* **What the exercise asks**: Please report each line of the data below that contains "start".

* **Given data**:
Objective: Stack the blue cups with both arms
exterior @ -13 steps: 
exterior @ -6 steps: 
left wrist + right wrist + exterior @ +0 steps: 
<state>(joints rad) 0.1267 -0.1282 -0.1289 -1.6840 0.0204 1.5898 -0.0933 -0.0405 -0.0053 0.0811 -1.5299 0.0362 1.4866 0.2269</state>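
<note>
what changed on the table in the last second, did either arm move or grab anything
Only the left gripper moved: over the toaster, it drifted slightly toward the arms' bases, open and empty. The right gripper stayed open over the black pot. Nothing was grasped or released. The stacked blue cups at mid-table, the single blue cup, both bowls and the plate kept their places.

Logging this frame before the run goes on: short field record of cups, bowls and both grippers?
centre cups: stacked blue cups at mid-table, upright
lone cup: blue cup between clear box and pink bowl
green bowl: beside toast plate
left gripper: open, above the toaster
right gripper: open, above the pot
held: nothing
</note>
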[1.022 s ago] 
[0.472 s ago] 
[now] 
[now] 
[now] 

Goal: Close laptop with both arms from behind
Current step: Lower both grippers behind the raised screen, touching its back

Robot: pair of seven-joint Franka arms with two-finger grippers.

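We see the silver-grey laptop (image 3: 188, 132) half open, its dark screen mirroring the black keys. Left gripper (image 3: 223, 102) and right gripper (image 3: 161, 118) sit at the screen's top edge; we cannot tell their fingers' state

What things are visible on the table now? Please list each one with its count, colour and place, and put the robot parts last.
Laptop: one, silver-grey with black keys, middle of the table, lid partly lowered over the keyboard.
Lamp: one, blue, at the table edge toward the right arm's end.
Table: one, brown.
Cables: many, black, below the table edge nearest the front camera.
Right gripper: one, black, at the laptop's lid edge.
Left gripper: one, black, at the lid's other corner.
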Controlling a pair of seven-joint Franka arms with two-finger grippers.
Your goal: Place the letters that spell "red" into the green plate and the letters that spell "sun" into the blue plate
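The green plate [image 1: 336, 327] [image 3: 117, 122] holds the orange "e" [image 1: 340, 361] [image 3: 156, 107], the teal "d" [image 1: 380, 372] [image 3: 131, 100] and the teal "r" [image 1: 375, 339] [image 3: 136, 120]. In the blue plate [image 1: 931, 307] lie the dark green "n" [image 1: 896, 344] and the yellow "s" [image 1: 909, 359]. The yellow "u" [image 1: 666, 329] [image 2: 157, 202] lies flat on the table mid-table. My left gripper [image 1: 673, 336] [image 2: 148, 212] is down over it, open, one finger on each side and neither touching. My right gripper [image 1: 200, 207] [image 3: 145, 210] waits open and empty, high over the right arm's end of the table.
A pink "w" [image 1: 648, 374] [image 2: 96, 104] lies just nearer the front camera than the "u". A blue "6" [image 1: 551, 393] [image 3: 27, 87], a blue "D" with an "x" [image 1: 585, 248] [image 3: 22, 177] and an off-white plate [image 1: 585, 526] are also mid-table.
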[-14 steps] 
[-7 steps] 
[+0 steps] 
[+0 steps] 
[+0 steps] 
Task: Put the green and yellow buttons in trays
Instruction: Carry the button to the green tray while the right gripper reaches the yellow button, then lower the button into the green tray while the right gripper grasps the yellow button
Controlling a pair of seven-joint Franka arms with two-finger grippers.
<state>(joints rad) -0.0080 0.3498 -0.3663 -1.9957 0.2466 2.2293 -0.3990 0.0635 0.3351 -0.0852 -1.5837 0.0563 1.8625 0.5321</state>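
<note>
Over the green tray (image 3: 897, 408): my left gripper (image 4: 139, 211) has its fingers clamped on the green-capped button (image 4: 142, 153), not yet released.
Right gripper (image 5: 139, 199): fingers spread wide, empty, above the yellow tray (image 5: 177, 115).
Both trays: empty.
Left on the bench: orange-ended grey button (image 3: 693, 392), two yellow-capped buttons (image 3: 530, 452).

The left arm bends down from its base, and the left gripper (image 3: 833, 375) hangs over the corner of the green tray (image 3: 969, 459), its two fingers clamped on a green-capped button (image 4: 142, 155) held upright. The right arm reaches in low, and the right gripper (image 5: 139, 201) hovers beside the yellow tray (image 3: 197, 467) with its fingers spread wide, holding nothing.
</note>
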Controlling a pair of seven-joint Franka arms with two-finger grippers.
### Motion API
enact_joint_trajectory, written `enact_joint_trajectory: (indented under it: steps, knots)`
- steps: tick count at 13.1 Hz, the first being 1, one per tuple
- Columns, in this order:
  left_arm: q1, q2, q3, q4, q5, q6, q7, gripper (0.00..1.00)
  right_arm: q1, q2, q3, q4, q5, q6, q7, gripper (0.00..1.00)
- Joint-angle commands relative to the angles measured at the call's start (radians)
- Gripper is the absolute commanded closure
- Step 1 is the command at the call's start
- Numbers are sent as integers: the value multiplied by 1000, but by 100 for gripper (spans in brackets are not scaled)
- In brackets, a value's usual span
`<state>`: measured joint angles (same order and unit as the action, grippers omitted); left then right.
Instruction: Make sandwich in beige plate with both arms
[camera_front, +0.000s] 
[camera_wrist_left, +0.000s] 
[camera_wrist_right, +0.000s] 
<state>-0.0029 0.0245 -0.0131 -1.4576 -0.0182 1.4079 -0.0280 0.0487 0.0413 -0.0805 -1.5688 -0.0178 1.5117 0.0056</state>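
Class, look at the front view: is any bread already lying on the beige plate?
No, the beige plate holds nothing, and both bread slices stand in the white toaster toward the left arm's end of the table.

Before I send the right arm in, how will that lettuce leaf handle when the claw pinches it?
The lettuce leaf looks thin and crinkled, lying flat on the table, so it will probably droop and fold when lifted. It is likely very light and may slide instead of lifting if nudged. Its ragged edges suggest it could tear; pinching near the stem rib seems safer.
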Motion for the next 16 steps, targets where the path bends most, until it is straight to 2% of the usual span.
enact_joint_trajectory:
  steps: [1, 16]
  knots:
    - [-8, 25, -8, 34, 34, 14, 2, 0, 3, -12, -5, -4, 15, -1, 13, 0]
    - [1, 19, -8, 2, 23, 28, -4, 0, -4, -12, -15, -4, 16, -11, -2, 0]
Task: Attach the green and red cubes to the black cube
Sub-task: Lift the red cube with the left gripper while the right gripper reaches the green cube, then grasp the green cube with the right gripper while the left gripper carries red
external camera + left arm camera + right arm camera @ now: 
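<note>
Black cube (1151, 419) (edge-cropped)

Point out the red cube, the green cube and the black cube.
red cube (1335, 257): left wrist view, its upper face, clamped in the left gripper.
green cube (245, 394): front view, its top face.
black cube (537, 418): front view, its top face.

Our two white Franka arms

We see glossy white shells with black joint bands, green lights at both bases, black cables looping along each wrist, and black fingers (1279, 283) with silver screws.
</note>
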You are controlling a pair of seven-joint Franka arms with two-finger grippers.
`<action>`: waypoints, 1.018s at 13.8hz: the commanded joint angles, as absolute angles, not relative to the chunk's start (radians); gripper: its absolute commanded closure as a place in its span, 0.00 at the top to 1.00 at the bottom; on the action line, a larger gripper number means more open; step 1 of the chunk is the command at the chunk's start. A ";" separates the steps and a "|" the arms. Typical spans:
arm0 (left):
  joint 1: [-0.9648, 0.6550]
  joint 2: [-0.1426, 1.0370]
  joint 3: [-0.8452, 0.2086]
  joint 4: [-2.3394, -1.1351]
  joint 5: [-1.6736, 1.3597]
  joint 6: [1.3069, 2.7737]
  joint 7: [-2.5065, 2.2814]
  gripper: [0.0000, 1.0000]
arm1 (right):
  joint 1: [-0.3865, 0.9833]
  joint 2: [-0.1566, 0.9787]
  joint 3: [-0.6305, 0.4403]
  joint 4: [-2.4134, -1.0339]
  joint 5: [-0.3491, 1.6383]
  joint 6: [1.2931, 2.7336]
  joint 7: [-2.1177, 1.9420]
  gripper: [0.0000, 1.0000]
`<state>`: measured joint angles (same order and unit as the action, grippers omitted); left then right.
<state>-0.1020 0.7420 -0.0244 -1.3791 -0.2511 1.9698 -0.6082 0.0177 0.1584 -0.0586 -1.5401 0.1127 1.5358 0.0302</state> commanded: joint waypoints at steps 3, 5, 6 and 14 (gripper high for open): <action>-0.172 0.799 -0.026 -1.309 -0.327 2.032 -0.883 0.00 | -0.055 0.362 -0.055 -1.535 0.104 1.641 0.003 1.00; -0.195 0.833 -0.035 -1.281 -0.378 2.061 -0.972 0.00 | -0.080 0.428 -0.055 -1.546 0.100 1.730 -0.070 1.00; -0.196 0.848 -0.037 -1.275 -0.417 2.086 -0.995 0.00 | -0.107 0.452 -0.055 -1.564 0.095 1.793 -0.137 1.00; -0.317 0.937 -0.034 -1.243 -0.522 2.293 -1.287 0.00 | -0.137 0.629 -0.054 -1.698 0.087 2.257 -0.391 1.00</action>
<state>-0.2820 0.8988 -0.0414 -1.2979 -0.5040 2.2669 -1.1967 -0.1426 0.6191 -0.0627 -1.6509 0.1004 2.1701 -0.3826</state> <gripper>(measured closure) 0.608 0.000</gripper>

* **Your solution**:
- Joint-angle commands relative to the angles measured at the call's start (radians)
- Step 1 is the command at the call's start
`<action>`: waypoints, 1.018s at 13.8hz: the commanded joint angles, as absolute angles, not relative to the chunk's start (radians); gripper: its absolute commanded closure as a place in its span, 0.00 at the top to 1.00 at the bottom; on the action line, a larger gripper number means more open; step 1 of the chunk is the command at the chunk's start. A ";" separates the steps and a "|" the arms. Typical spans:

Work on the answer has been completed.